What you are asked to do: The lines that make up this material should each be returned exactly.

Data records:

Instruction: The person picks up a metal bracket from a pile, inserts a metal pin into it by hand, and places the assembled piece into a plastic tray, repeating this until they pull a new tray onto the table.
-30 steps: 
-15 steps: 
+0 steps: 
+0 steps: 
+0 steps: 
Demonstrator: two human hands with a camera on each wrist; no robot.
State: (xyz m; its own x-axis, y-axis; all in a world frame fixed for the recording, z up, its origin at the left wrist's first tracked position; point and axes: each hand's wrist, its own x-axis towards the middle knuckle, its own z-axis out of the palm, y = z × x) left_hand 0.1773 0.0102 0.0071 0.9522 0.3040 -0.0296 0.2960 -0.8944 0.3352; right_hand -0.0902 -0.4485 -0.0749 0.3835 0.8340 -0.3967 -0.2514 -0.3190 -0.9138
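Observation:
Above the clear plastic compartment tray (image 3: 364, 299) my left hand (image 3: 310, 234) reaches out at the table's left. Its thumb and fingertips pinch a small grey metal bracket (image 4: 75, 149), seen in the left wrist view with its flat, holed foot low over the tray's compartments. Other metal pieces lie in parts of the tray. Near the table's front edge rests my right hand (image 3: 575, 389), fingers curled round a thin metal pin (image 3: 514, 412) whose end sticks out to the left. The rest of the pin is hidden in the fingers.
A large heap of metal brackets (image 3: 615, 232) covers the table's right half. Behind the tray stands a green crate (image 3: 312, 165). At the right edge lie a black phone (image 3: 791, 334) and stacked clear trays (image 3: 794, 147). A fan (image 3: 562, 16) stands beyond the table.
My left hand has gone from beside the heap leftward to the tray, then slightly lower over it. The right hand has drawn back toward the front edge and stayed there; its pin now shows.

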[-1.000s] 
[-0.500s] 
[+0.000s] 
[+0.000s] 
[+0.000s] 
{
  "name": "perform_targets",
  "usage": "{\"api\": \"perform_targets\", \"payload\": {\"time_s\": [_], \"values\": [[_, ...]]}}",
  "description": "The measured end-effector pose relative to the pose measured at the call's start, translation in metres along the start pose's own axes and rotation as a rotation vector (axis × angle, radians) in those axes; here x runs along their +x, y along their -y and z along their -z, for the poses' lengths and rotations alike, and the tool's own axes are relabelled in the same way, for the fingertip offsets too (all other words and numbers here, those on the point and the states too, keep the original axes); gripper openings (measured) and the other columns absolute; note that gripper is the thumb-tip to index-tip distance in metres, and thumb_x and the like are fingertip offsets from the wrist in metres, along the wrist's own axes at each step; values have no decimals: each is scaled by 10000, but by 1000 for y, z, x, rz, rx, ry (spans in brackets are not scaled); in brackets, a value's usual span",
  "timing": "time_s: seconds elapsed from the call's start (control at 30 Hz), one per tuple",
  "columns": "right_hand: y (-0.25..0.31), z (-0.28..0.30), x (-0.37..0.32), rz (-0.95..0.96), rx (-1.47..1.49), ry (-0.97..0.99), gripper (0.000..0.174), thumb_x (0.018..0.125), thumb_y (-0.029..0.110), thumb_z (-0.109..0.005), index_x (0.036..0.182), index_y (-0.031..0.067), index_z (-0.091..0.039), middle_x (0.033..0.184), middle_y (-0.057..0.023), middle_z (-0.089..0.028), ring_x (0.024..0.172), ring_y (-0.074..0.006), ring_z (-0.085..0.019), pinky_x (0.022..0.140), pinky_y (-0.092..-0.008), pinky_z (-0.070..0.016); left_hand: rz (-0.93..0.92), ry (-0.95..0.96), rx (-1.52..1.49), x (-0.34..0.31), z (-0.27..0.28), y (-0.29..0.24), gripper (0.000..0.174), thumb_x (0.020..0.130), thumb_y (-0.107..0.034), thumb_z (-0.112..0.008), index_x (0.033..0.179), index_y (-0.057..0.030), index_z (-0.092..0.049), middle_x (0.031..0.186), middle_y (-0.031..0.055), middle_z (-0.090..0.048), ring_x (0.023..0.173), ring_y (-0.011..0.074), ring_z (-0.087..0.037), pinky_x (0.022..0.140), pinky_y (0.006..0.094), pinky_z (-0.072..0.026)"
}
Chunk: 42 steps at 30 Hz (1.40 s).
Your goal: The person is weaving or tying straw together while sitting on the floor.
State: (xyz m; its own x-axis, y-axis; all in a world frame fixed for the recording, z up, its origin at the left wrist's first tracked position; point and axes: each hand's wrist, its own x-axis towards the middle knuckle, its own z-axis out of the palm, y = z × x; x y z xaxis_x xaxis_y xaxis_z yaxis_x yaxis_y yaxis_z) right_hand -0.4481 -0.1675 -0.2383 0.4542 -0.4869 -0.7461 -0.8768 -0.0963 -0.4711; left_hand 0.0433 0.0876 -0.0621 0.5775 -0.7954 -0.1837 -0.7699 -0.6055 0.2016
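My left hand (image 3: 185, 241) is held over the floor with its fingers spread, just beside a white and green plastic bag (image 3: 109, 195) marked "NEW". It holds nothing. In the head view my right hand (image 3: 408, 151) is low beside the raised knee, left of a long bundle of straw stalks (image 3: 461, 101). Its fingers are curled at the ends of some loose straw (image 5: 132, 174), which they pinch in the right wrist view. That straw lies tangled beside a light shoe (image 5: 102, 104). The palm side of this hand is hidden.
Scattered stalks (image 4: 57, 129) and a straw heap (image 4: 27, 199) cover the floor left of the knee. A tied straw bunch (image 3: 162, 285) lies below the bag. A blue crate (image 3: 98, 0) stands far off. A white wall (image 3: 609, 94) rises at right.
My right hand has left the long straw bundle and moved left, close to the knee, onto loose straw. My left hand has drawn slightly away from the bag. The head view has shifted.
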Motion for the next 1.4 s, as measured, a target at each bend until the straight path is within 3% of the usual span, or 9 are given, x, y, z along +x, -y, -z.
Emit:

Solution to the exercise:
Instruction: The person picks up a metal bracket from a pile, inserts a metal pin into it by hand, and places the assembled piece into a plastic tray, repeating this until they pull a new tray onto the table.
-30 steps: 
-15 steps: 
+0 steps: 
+0 steps: 
+0 steps: 
Demonstrator: two human hands with a camera on each wrist; no robot.
State: (xyz m; its own x-axis, y-axis; all in a world frame fixed for the recording, z up, its origin at the left wrist's first tracked position; point and axes: each hand's wrist, its own x-axis towards the middle knuckle, its own z-axis out of the palm, y = z × x) left_hand 0.1773 0.0102 0.0071 0.9522 0.3040 -0.0296 0.2960 -0.8944 0.3352; right_hand -0.0902 -0.4485 -0.0749 0.3835 0.8340 -0.3967 -0.2514 -0.3190 -0.9138
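Observation:
Above the clear plastic compartment tray (image 3: 364, 299) my left hand (image 3: 310, 234) reaches out at the table's left. Its thumb and fingertips pinch a small grey metal bracket (image 4: 75, 149), seen in the left wrist view with its flat, holed foot low over the tray's compartments. Other metal pieces lie in parts of the tray. Near the table's front edge rests my right hand (image 3: 575, 389), fingers curled round a thin metal pin (image 3: 514, 412) whose end sticks out to the left. The rest of the pin is hidden in the fingers.
A large heap of metal brackets (image 3: 615, 232) covers the table's right half. Behind the tray stands a green crate (image 3: 312, 165). At the right edge lie a black phone (image 3: 791, 334) and stacked clear trays (image 3: 794, 147). A fan (image 3: 562, 16) stands beyond the table.
My left hand has gone from beside the heap leftward to the tray, then slightly lower over it. The right hand has drawn back toward the front edge and stayed there; its pin now shows.
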
[-1.000s] 
[-0.500s] 
[+0.000s] 
[+0.000s] 
[+0.000s] 
{
  "name": "perform_targets",
  "usage": "{\"api\": \"perform_targets\", \"payload\": {\"time_s\": [_], \"values\": [[_, ...]]}}",
  "description": "The measured end-effector pose relative to the pose measured at the call's start, translation in metres along the start pose's own axes and rotation as a rotation vector (axis × angle, radians) in those axes; here x runs along their +x, y along their -y and z along their -z, for the poses' lengths and rotations alike, and the tool's own axes are relabelled in the same way, for the fingertip offsets too (all other words and numbers here, those on the point and the states too, keep the original axes); gripper openings (measured) and the other columns absolute; note that gripper is the thumb-tip to index-tip distance in metres, and thumb_x and the like are fingertip offsets from the wrist in metres, along the wrist's own axes at each step; values have no decimals: each is scaled by 10000, but by 1000 for y, z, x, rz, rx, ry (spans in brackets are not scaled); in brackets, a value's usual span",
  "timing": "time_s: seconds elapsed from the call's start (control at 30 Hz), one per tuple",
  "columns": "right_hand: y (-0.25..0.31), z (-0.28..0.30), x (-0.37..0.32), rz (-0.95..0.96), rx (-1.47..1.49), ry (-0.97..0.99), gripper (0.000..0.174), thumb_x (0.018..0.125), thumb_y (-0.029..0.110), thumb_z (-0.109..0.005), index_x (0.036..0.182), index_y (-0.031..0.067), index_z (-0.091..0.039), middle_x (0.033..0.184), middle_y (-0.057..0.023), middle_z (-0.089..0.028), ring_x (0.024..0.172), ring_y (-0.074..0.006), ring_z (-0.085..0.019), pinky_x (0.022..0.140), pinky_y (-0.092..-0.008), pinky_z (-0.070..0.016); left_hand: rz (-0.93..0.92), ry (-0.95..0.96), rx (-1.52..1.49), x (-0.34..0.31), z (-0.27..0.28), y (-0.29..0.24), gripper (0.000..0.174), thumb_x (0.020..0.130), thumb_y (-0.107..0.034), thumb_z (-0.112..0.008), index_x (0.033..0.179), index_y (-0.057..0.030), index_z (-0.092..0.049), middle_x (0.031..0.186), middle_y (-0.031..0.055), middle_z (-0.090..0.048), ring_x (0.023..0.173), ring_y (-0.011..0.074), ring_z (-0.087..0.037), pinky_x (0.022..0.140), pinky_y (0.006..0.094), pinky_z (-0.072..0.026)"
}
Chunk: 42 steps at 30 Hz (1.40 s).
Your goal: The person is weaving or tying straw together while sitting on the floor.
State: (xyz m; its own x-axis, y-axis; all in a world frame fixed for the recording, z up, its origin at the left wrist's first tracked position; point and axes: each hand's wrist, its own x-axis towards the middle knuckle, its own z-axis out of the palm, y = z × x; x y z xaxis_x xaxis_y xaxis_z yaxis_x yaxis_y yaxis_z) right_hand -0.4481 -0.1675 -0.2383 0.4542 -0.4869 -0.7461 -0.8768 -0.0963 -0.4711; left_hand 0.0433 0.0876 -0.0621 0.5775 -0.7954 -0.1837 -0.7699 -0.6055 0.2016
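My left hand (image 3: 185, 241) is held over the floor with its fingers spread, just beside a white and green plastic bag (image 3: 109, 195) marked "NEW". It holds nothing. In the head view my right hand (image 3: 408, 151) is low beside the raised knee, left of a long bundle of straw stalks (image 3: 461, 101). Its fingers are curled at the ends of some loose straw (image 5: 132, 174), which they pinch in the right wrist view. That straw lies tangled beside a light shoe (image 5: 102, 104). The palm side of this hand is hidden.
Scattered stalks (image 4: 57, 129) and a straw heap (image 4: 27, 199) cover the floor left of the knee. A tied straw bunch (image 3: 162, 285) lies below the bag. A blue crate (image 3: 98, 0) stands far off. A white wall (image 3: 609, 94) rises at right.
My right hand has left the long straw bundle and moved left, close to the knee, onto loose straw. My left hand has drawn slightly away from the bag. The head view has shifted.
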Motion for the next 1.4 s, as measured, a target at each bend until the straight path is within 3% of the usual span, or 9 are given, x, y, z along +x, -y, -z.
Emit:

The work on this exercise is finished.